The digital tsunami that has driven the world into the arms of certain ecommerce giants is simultaneously taking its toll on commercial real estate. Analysts suggest the U.S. is at least 20% "overstored." Of those that remain, brick and mortar shops are getting small or going home.
The impact of these store closures is real. Fung Global Retail & Tech recently produced a report specifically on the impact of closings at JCPenney, Macy’s, Sears and Kmart. This report concluded that $2.5 billion will flow to other retailers as a result, concentrated around clothing, footwear and accessories. The closing of legacy anchor stores signals a definitive end to an era.
Retail is certain to undergo a major transformation as brands take their heritage online to compete for a slice of the e-commerce pie. Amazon is often singled out as the big winner of this sea change. But brands can differentiate themselves from the online mammoth by offering unique products and services that contrast sharply with Amazon’s no-frills convenience-commerce model, as well as finding new ways to deliver a brand experience that truly delights.
Recently, we looked at what the shuttering of big box stores has meant for shoppers. The other side of that equation is what the trend implies for companies that have traditionally depended on retailers as their primary distribution channel. New research indicates that the ongoing story about closings at large retail locations has shifted in the balance of power for brands.
In terms goods sold in those stores, the tighter available space is likely to first increase the leverage of the retailer over the vendor. In response, brands are more likely than ever to pursue a direct to consumer (DTC) first revenue model, rather than the traditional wholesale model. For example, Nike is planning to expand their DTC investment by 250 percent over the next few years. They project that their DTC revenues will top $16 billion by 2020.
Smaller brands will have a unique opportunity also, especially newcomers unhindered by the baggage of the old model. Apple Store creator Ron Johnson recently talked with Kara Swisher on Recode radio about how his new company, Enjoy, grew out of brands that couldn’t get their products to compete in traditional big box stores. Instead, he said, they came to Johnson and they created a model where people bring the product to your house, and help you set it up and use it. This kind of innovative approach can work well with high-end merchandise and any kind of product where training, education or support is necessary. This model actually turns the home into a temporary retail space.
If the home can serve as a retail space, the store is transforming as well. Retail will completely reinvent itself as stores get smaller and smarter. Increasingly, the line between online and in-store will be blurred as consumers navigate seamlessly between the two. The store becomes the brand's home, a place where customers can connect and engage and learn about new lines and products, as well as a place where they can get extra support if they want it. As the retail relationship becomes more relational, brands will also recognize their customers and create a unique experience for them.

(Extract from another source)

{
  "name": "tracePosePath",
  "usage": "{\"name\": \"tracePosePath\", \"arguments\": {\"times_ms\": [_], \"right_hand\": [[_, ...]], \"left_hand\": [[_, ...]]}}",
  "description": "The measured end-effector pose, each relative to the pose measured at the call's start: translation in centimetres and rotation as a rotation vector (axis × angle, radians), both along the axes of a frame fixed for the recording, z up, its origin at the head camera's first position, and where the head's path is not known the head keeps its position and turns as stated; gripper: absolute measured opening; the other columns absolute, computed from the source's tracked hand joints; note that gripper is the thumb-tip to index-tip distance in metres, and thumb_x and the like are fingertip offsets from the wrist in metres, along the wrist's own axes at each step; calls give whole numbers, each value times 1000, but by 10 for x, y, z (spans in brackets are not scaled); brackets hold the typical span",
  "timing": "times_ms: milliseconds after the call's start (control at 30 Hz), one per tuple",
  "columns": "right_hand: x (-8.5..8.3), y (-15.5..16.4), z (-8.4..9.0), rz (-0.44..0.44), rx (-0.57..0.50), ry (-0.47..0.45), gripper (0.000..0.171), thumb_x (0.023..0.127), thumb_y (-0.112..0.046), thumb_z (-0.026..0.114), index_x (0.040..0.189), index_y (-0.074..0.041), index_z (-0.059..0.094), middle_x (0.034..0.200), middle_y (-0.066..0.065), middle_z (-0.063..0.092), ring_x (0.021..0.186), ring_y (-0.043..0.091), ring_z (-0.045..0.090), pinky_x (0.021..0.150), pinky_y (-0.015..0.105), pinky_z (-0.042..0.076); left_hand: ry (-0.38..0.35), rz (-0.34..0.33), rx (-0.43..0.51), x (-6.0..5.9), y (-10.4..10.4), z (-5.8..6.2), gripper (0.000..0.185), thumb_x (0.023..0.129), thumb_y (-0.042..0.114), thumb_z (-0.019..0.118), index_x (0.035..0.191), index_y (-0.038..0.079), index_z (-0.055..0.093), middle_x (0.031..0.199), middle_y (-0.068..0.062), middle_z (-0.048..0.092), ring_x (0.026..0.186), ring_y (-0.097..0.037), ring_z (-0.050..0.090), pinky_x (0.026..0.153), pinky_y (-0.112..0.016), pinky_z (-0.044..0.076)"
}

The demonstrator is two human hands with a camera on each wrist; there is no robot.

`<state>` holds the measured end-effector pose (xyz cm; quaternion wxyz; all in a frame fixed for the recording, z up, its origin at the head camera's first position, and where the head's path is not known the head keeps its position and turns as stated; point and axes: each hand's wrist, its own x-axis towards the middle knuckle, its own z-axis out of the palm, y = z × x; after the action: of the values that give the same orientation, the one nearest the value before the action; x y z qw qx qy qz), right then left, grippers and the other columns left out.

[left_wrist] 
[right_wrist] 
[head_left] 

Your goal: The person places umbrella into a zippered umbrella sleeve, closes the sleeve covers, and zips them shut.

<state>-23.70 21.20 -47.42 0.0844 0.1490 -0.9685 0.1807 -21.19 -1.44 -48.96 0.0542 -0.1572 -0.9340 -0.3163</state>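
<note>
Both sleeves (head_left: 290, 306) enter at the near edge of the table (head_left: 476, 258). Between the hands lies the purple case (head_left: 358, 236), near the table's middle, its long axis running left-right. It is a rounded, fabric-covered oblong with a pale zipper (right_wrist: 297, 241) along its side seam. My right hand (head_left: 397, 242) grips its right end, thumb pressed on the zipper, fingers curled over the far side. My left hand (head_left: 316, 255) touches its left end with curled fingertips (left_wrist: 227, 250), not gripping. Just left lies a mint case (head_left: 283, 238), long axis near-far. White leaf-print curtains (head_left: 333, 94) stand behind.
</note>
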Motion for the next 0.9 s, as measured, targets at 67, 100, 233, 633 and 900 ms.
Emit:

Doug Stevens, founder of Retail Prophet, described how this new arrangement is likely to evolve: “I foresee a not-so-distant future where the retailer/vendor relationship will begin to look a lot more like a media buy than the wholesale product purchase agreement of today. Part media outlet, part sales agent — a new breed of experiential retailers will use their physical stores to perfect the consumer experience across categories of products. They will define the ideal experiential journey, employ expert ‘product ambassadors’ and technology to deliver something truly unique, remarkable and memorable.”
Retailers will continue to have a physical presence but a slimmed down one. The demands of the mobile shopper coupled with shifting markets will shape a new face for retailers as they figure out how to create compelling customer experiences in smaller spaces. These spaces will be more focused in purpose, and yet also more fluid.
More transactional and logistical roles will be automated while customer-facing personnel will be deployed to the front lines with a new mission to engage and connect directly with consumers. Brands will also have to build partnerships with other brands in order to deliver an experience that centers around the customer. The product will serve as a touchstone rather than the end of the journey. Brands that figure out how to deliver this rich meaning, along with true value and personalized attention, will be the big winners in the future world of retail, both now and well into the future.